AKC Field Rep, Multi-Group AKC Judge

Interview conducted May 2011 by Publisher/Editor, Barbara Andrews


Ms. Constance Barton, AKC Field Rep, Multi-Group judge, an icon to “the way it was” died as she lived, with strength and dignity, nearly unnoticed by the fancy.


Constance M. Barton, of Middleburg, Virginia, began in the sport of dogs in the early 1950s, exhibiting Doberman Pinschers in conformation and obedience. In the years before seminars, breed forums, and other educational tools were available, Connie says that her formative years in dogs were “more or less, a trial-and-error experience.”
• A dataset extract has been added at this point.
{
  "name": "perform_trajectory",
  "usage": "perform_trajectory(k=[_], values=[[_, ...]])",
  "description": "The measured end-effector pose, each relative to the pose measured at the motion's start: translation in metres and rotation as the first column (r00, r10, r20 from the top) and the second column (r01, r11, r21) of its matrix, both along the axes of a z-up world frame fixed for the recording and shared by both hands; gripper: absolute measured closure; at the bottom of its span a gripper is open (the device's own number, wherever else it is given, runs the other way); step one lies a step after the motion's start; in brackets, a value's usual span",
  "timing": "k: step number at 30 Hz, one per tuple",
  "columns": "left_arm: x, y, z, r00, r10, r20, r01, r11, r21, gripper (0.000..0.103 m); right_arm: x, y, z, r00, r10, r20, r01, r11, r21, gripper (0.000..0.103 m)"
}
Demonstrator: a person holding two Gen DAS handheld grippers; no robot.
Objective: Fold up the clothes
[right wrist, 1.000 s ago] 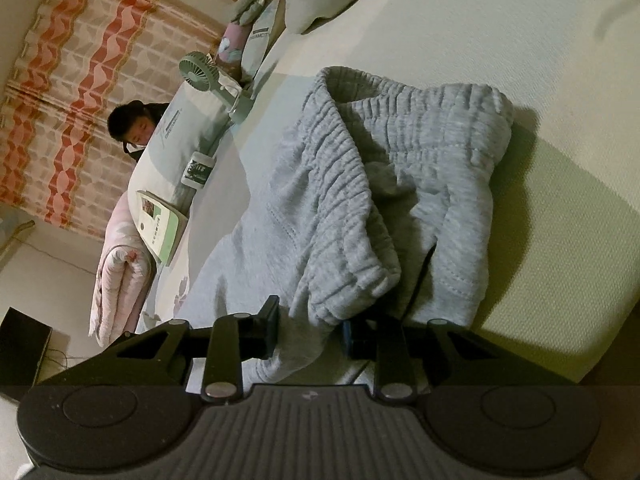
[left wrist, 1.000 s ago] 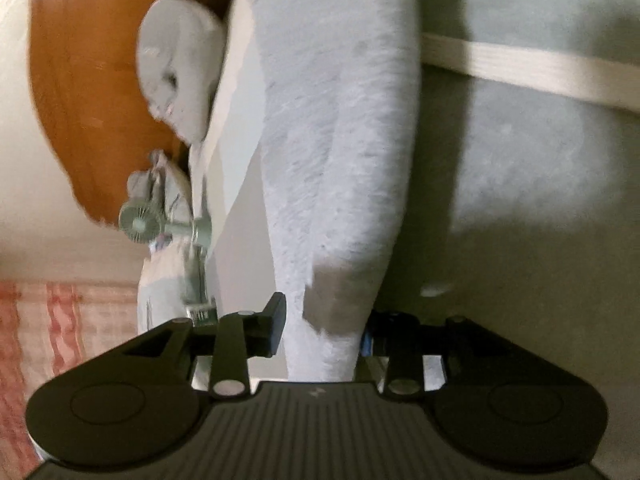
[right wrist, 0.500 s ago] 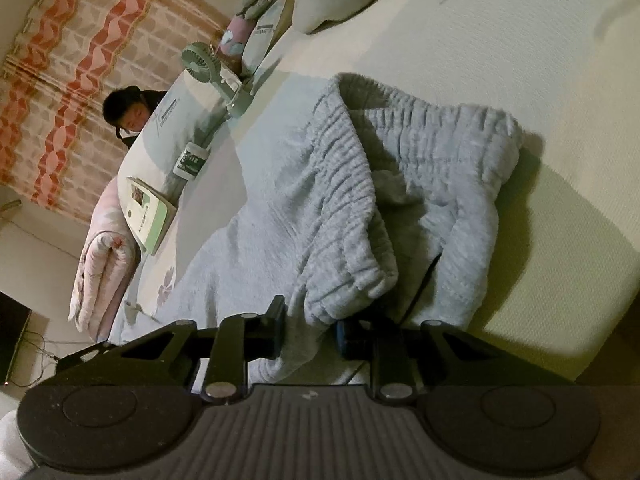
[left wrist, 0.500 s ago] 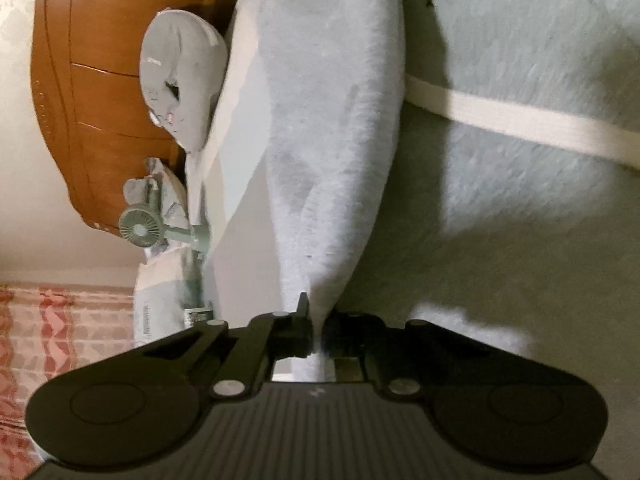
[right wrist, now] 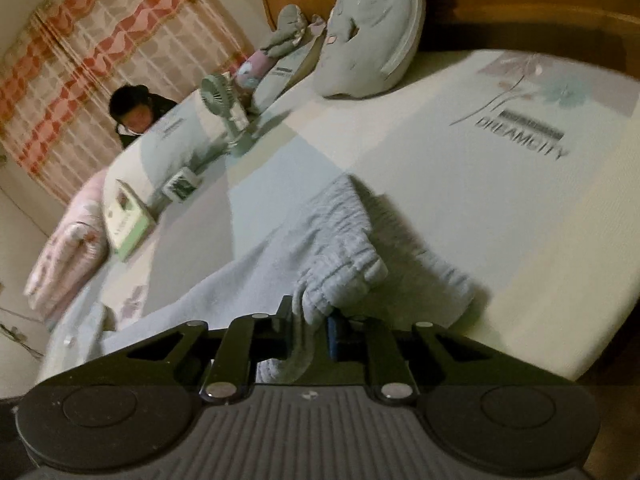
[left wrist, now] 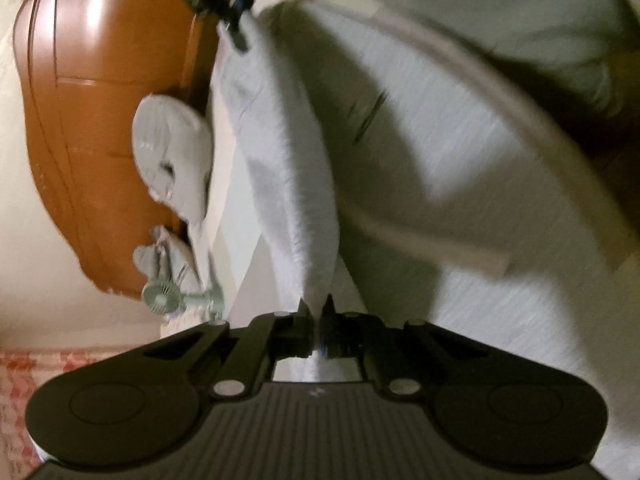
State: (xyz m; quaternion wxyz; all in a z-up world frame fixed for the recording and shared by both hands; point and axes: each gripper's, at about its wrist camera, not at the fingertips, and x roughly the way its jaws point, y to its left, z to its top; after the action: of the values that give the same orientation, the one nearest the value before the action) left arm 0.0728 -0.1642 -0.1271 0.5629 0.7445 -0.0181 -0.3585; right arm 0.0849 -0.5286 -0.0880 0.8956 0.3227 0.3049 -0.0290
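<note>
The bed carries the grey sweatpants, which lie along it from the gathered waistband at the near right to the leg running off toward the wooden headboard. A second ago both sets of fingers stood apart around loose cloth. Now the left gripper has clamped fully closed on the end of the leg, and the fabric rises from its tips as a taut, narrow ridge instead of the slack, rounded tube it was. The right gripper is closing on the waistband, with a thick fold of ribbed elastic between its fingers and pressed by them; the waistband, which had stood up in a high heap, now sits lower and nearer the tips.

For the fold, this suggests both ends of the garment are in hand, or very nearly, so the pants can probably be lifted and laid over themselves; the right grip is thick and may slip if pulled before it finishes closing.

Both grippers point downward at a slant toward the mattress. The left view is smeared with motion and has swung across the bed, while the right gripper has rolled and come up, so the headboard end, with a grey plush pillow and a small green fan, now shows more level.
</note>
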Motion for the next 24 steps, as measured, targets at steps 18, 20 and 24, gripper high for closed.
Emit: perform_trajectory(k=[18, 20, 24], values=[[-0.039, -0.006, -0.017, 0.993, -0.058, -0.107, 0.057, 0.998, -0.010, 0.102, -0.011, -0.018, -0.018, 0.998, 0.020, -0.058, -0.021, 1.000, -0.021, 0.088], [-0.039, -0.006, -0.020, 0.990, -0.044, -0.137, 0.041, 0.999, -0.018, 0.102, -0.013, -0.018, -0.021, 0.998, 0.025, -0.066, -0.027, 0.999, -0.027, 0.088], [-0.042, -0.004, -0.025, 0.987, -0.034, -0.156, 0.031, 0.999, -0.025, 0.102, -0.015, -0.018, -0.024, 0.998, 0.011, -0.063, -0.012, 1.000, -0.022, 0.089]])
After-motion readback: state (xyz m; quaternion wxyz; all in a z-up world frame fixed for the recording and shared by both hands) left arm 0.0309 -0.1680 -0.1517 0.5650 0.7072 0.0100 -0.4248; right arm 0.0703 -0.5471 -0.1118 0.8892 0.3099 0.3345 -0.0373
By the 1960s, she was managing Elizabeth Clark’s legendary Springfield Kennels. During her tenure at Springfield, where she concentrated mainly on Labrador Retrievers, the facility became the largest showing and breeding kennel in the United States. After eleven years at Springfield, the AKC invited Connie to become the second female field-representative in the organization’s history. She served in the field for sixteen years before applying to judge. She is now approved for the Sporting, Hound, Working, and Terrier groups, as well as Best in Show and Junior Showmanship. Connie had the honor of judging Best in Show at the 2002 AKC/Eukanuba National Championship.


Connie is a founding member of the Labrador Retriever Club of the Potomac and the Middleburg Kennel Club. Connie judged the Working Group at the Westminster Kennel Club in 2008 and said it would be her last judging of an All-Breed dog show.


Here is a little more background;


What was your first breed? First show dog?

CONSTANCE BARTON: My first breed was a Doberman Pincer as was my first showdog, a Doberman Pincer named “Town Talk”.


Were you an owner handler or professional handler?

CONSTANCE BARTON: I was an owner handler first, then a professional handler.


Which dog was your favorite or your top record holder, winner, or producer?

CONSTANCE BARTON: Ohh. (laughing) It was a Labrador Retriever. A yellow male called Ardmaha of Goldkrest but well, I never went for record holders. I was basically a breeder of dogs...


When and why did you decide to become a judge?

CONSTANCE BARTON: I’m a very competitive person, and when I was about 30, watching some of the judging, I thought that I could do much better. Maybe I could, maybe I couldn’t, but I would certainly try to do better than what I could see the judges doing in the ring.


Which breeds were you first approved for and in which association?

CONSTANCE BARTON: I was first approved for Dobermans in the American Kennel Club.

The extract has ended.